Automated Testing
			   P. N. Hilfinger
			   06 June 2009

THE BARE BONES
--- ---- -----

In one sense, arranging for automated testing of student submissions for
an assignment named ASSGN is easy:

   Create a makefile (for GNU make) called DIR/testing/mk/ASSGN.mk,
   whose default target performs all necessary building and testing of
   assignment ASSGN.  Here, DIR is the name of the grading directory,
   typically $HOME/grading, that contains all the other grading-system-
   related files.  The commands in this makefile may assume that the
   current directory contains the files submitted by the student.
   They makefile's set of commands should exit with status 0 if the
   student's submission checked out completely, and otherwise should
   exit with a non-zero status.

   The file ASSGN.mk may also contain targets OK and NOT-OK. When
   invoked with target OK, the makefile should simply print (on stdout)
   the message to prefix mail to the student about a successful test 
   run.  Likewise, the NOT-OK target should print the message to prefix
   mail about a not-entirely-successful test run.

End of story.

Given this setup, the command

	run-tests ASSGN

will test all as-yet-untested submissions for assignment ASSGN and produce
log files in DIR/logs/ASSGN/ok/SUBM or DIR/logs/ASSGN/failed/SUBM for
each submission DIR/submissions/ASSGN/SUBM.  The command

	mail-results ASSGN

will then mail all as-yet-unmailed results to the indicated students, 
recording the mailing of results for submission SUBM of assignment ASSGN
by creating a dummy file DIR/logs/ASSGN/mailed/SUBM.  Simply by deleting 
DIR/logs/ASSGN/mailed/SUBM, you can cause the results to be re-mailed when
you again issue mail-results.  By deleting the 'ok' or 'failed' log file, you
can get run-tests to re-run the tests.  

You may also use get-subm to retrieve and unpack a specific submission
into the current directory and test-subm to test the unpacked
submission in the current directory (without the creation of log
files).  These are good for checking your testing programs before using
run-tests.

GUIDANCE
--------

Of course, although this is, in principle, the whole story, it leaves
a great deal of innovation to the instructor.  Just as an example,
here's what I did for one assignment, hw1.  You'll find these files in 
testing-sample/testing-files.

First, an organizational note: in order that students could see
testing material after the due date, I placed the makefile for ASSGN in 
~/testing-files/ASSGN.mk, and placed testing files for ASSGN in directory
~/testing-files/ASSGN.  There were symbolic links to these from 
DIR/testing/mk/ASSGN.mk.  I changed the protections after each due date.

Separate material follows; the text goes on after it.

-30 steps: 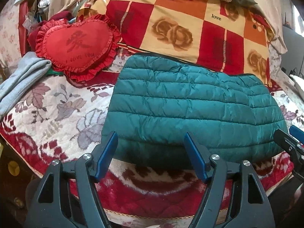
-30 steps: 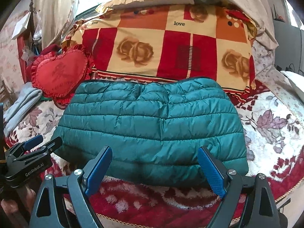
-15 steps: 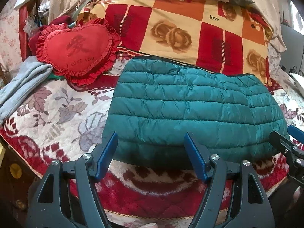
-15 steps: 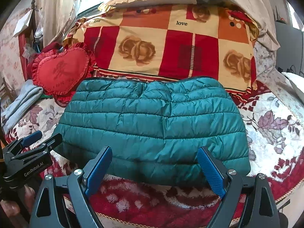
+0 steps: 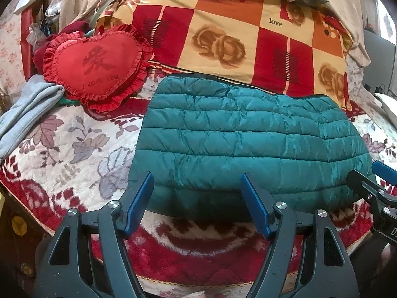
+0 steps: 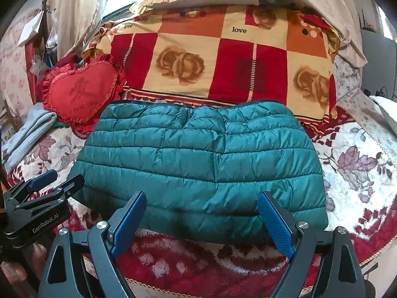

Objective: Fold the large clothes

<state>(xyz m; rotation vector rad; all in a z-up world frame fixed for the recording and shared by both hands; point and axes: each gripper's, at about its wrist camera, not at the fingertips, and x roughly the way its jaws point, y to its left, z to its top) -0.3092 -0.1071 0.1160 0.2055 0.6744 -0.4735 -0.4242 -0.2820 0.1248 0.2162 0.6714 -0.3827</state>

In ~/testing-files, I created a common grading makefile, grading.mk,
to be included by all others.  This allowed me to keep the .mk files
for each assignment simple.  hw1.mk, for example, looks like this

    ASSIGN = hw1

    all: 1.tests Progs.note-indentation 

    include $(MASTERDIR)/grading/testing/mk/grading.mk

    export CLASSPATH := $(CLASSPATH):$(TEST_SRC)/classes

    Progs.class: Progs.java

    1.tests: 1a.test 1b.test 1c.test 1d.test 1e.test 1f.test 1g.test

    1a.test 1b.test 1c.test 1d.test 1e.test 1f.test 1g.test: Progs.class

For this particular assignment, students were to turn in just a file
Progs.java containing their solutions.

The grading.mk file does several things:

 * Defines TEST_SRC to be $(MASTERDIR)/testing-files/$(ASSIGN) so that
   I can use it (as here) to inform testing software where it may find
   necessary supporting files for this assignment.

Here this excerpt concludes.